HOUSTON FEDERAL COURT HOLDS EXCESS CARRIER MUST INDEMNIFY ITS ADDITIONAL INSURED

Newsbrief

Houston Federal District Court Judge Kenneth Hoyt recently held a commercial liability carrier was required to defend and indemnify its additional insured under circumstances in which its named insured was not held liable for the loss.  In L-Con, Inc. v. CRC Ins. Servs., Inc., No. 4:13-CV-1526, 2015 WL 5021985 (S.D. Tex. Aug. 24, 2015), L-Con and Oiltanking entered into a Master Service Agreement (MSA) which included certain welding services by L-Con.  The MSA required L-Con to name Oiltanking as an additional insured on its policies and obtain at least $1 million in primary coverage and $3 million in excess coverage.  It also required that L-Con’s insurance be primary to Oiltanking’s own coverage.  L-Con obtained $2 million primary coverage from American Contractors (ACIG) and $17 million in excess coverage from Interstate.  Meanwhile, Oiltanking had a package policy provided by Lloyd’s of London which included $5 million in primary coverage and $46 million in excess coverage.

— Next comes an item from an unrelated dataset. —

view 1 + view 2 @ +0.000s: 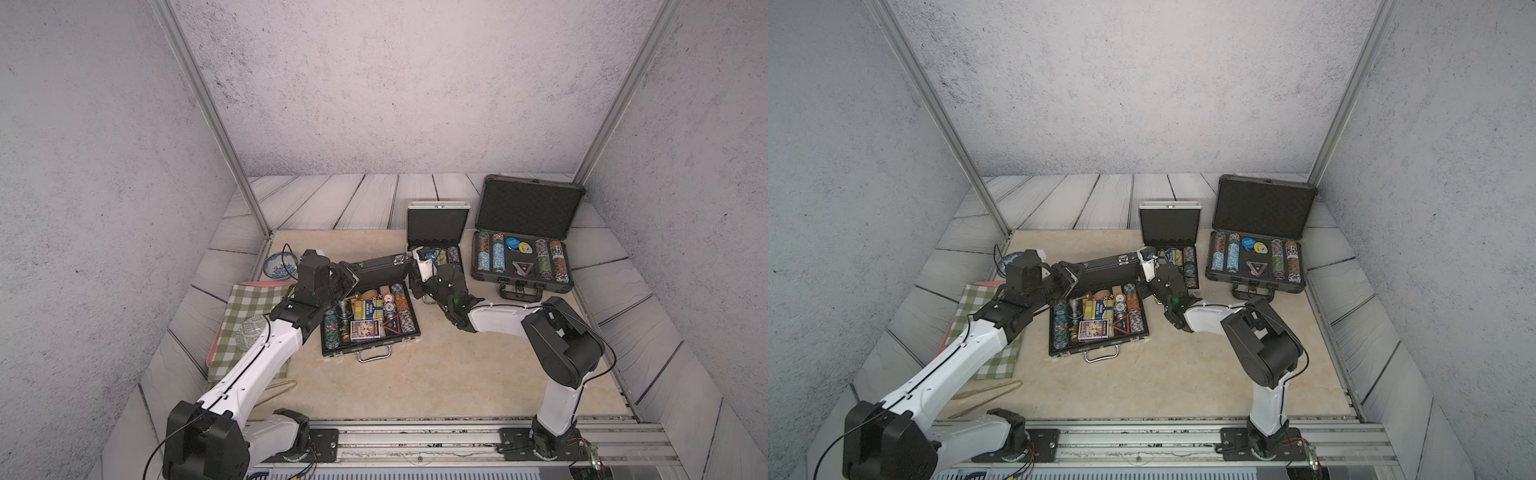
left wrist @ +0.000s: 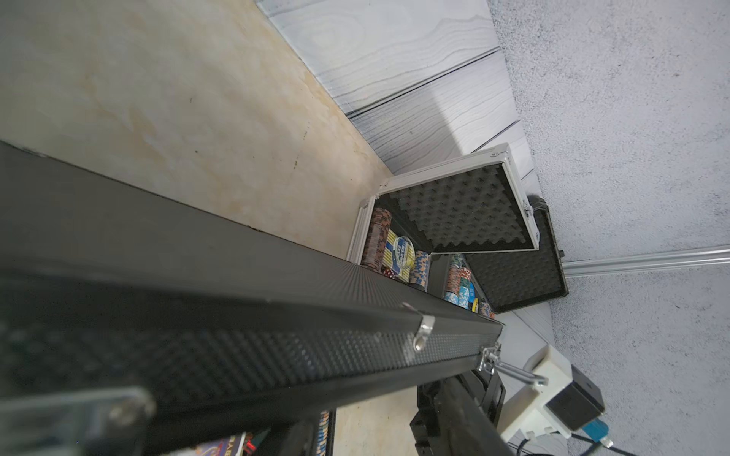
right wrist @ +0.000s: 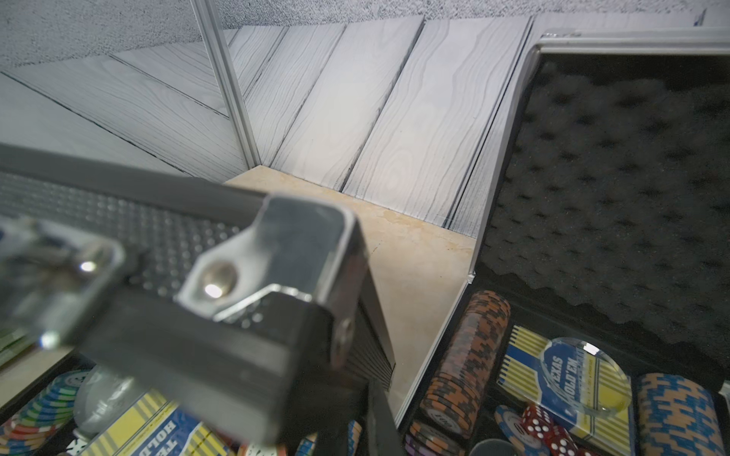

An explosion during a welding project caused a death and severe injuries to several L-Con employees.  The claimants sued only Oiltanking and not L-Con, presumably because L-Con was protected from suit by the worker’s comp bar.  ACIG agreed to defend Oiltanking as an additional insured, and the claimants obtained a $21 million judgment against Oiltanking.  Presented with the excess judgment, Interstate refused to defend or indemnify Oiltanking, asserting three main arguments:

1. Oiltanking was not an additional insured under its policy because Oiltanking had been found solely negligent for the claimants’ damages, and thus the loss did not “arise out of” L-Con’s work for Oiltanking as required by the additional insured endorsement.

2. L-Con’s employees were insureds by definition under the terms of L-Con’s policies, and therefore this suit by one insured against an additional insured violated the Cross Suits exclusion.

3. The Interstate policy, by its Other Insurance clause, was excess to all other coverage available to Oiltanking and therefore Oiltanking’s own carrier must exhaust its $5 million primary coverage before Interstate’s coverage is triggered, and the two excess carriers must share the loss on a pro rata basis.

On cross motions for summary judgment, the court rejected the first two arguments.  First, the court noted that the “arising out of” standard in the additional insured endorsement is a broad “but-for” causal connection and does not require a finding of actual liability on the part of the named insured.  The court also noted in this regard that L-Con had never been sued or designated as a responsible third party and thus the jury had no opportunity to assign any liability to L-Con, implying the court did not intend to let a strategic decision by the claimants stymie the parties’ contractual intentions.  Looking to the terms of the MSA as authorized by the policy itself and In re Deepwater Horizon, the court concluded there was “no doubt”  that the loss arose out of L-Con’s welding work for Oiltanking and thus Oiltanking was entitled to additional insured status.

Second, the court rejected the Cross Suits exclusion, observing that in this case L-Con’s primary policy, which controlled the terms of the Interstate policy, allowed L-Con to choose to designate its employees as insureds.  L-Con denied ever exercising this option and Interstate could not present any evidence that L-Con had done so.  Therefore, the employees were not insureds and their suit against Oiltanking did not violate the Cross Suits exclusion.  (The court’s analysis did not give any hints as to what it might have done if the employees had been defined insureds.) 

As to Interstate’s third argument, the court concluded the competing Other Insurance clauses in the Interstate policy and Oiltanking’s policy were mutually repugnant under the standard set out by Hardware Dealers Mut. Fire Ins. Co. v. Farmers Ins. Exch., 444 S.W.2d 583 (Tex. 1969), and thus both must be ignored.  As a result, the court concluded Interstate and Oiltanking’s primary layer must share the loss on a pro rata basis, and Oiltanking’s excess layer would be triggered when its primary layer is exhausted.  Although this outcome implies L-Con may have violated its contractual obligation to obtain primary and non-contributing coverage in favor of Oiltanking, it appears the parties did not raise this issue in the context of these summary judgment motions.  The court also held that in light of Interstate’s policy terms which reduced the limits of its additional insured coverage to the minimum required by written contract,  Interstate was only required to provide the $3 million of excess coverage required by the MSA and not its full $17 million. 

Editor’s note:  We expect all aspects of this ruling will likely be appealed to the Fifth Circuit.